_PROBLEM TO SOLVE_
Write out the whole listing exactly as it is written below.

_ _ _ _ _ _ _

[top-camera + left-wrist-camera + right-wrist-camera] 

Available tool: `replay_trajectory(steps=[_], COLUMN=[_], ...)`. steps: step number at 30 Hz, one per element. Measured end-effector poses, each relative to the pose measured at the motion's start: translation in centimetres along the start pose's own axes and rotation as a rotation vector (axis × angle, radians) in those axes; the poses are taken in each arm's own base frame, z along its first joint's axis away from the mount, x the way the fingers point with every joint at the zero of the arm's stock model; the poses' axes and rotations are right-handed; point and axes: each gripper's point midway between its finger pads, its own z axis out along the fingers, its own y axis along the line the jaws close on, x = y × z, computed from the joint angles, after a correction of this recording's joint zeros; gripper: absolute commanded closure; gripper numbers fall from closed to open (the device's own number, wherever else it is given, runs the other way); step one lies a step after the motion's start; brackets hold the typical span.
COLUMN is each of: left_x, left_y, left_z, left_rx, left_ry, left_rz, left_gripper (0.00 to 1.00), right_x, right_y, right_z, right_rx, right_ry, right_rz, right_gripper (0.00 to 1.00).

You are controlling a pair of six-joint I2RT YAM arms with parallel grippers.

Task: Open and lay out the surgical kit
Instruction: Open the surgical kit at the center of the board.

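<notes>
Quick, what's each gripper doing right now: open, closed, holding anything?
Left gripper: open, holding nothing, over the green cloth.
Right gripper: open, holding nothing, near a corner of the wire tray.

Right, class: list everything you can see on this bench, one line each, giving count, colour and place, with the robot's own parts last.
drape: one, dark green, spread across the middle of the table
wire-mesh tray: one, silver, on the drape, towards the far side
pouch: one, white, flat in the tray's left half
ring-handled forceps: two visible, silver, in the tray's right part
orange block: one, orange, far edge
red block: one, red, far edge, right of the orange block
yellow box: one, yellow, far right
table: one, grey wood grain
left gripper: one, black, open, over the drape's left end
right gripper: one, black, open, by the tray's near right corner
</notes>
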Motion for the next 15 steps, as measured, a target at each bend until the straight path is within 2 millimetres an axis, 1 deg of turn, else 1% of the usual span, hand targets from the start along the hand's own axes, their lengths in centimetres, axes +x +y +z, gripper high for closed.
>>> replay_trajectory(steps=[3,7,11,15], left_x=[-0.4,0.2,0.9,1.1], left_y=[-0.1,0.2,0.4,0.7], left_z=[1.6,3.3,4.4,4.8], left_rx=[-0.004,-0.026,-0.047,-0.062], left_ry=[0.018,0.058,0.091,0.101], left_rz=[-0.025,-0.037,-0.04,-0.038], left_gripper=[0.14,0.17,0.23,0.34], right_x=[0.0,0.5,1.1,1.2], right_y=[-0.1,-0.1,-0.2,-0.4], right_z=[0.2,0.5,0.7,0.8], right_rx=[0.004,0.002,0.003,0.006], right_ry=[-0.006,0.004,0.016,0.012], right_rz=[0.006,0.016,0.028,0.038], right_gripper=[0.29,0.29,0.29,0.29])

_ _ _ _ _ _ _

_TASK SOLUTION_
[top-camera + left-wrist-camera + right-wrist-camera] 

Available tool: `replay_trajectory(steps=[_], COLUMN=[_], ...)`. steps: step number at 30 Hz, one per element. Measured end-effector poses, each relative to the pose measured at the motion's start: translation in centimetres along the start pose's own axes and rotation as a rotation vector (axis × angle, radians) in those axes; the poses are taken in each arm's own base frame, z along its first joint's axis away from the mount, x the way the fingers point with every joint at the zero of the arm's stock model; the poses' axes and rotations are right-handed; point and axes: each gripper's point midway between its finger pads, its own z axis out along the fingers, its own y axis along the line the jaws close on, x = y × z, computed from the joint angles, after a correction of this recording's joint zeros; gripper: absolute commanded closure; gripper numbers fall from closed to open (the device's own number, wherever else it is given, runs the other way); step one lies a step after the motion's start; brackets hold the typical span.
COLUMN is each of: left_x, left_y, left_z, left_rx, left_ry, left_rz, left_gripper (0.00 to 1.00), right_x, right_y, right_z, right_rx, right_ry, right_rz, right_gripper (0.00 to 1.00).

You are controlling a pair of six-joint I2RT YAM arms with parallel grippers.

Task: Open and lay out the surgical kit
Instruction: Open the surgical kit at the center of the board.

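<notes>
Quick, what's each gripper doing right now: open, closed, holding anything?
Left gripper: open, holding nothing, over the green cloth.
Right gripper: open, holding nothing, near a corner of the wire tray.

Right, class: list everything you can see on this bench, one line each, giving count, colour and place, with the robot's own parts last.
drape: one, dark green, spread across the middle of the table
wire-mesh tray: one, silver, on the drape, towards the far side
pouch: one, white, flat in the tray's left half
ring-handled forceps: two visible, silver, in the tray's right part
orange block: one, orange, far edge
red block: one, red, far edge, right of the orange block
yellow box: one, yellow, far right
table: one, grey wood grain
left gripper: one, black, open, over the drape's left end
right gripper: one, black, open, by the tray's near right corner
</notes>
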Motion for the next 15 steps, as measured, a target at each bend until the straight path is within 2 millimetres an axis, 1 deg of turn, else 1% of the usual span, hand targets from the start along the hand's own axes, their lengths in centimetres, axes +x +y +z, gripper high for closed.
>>> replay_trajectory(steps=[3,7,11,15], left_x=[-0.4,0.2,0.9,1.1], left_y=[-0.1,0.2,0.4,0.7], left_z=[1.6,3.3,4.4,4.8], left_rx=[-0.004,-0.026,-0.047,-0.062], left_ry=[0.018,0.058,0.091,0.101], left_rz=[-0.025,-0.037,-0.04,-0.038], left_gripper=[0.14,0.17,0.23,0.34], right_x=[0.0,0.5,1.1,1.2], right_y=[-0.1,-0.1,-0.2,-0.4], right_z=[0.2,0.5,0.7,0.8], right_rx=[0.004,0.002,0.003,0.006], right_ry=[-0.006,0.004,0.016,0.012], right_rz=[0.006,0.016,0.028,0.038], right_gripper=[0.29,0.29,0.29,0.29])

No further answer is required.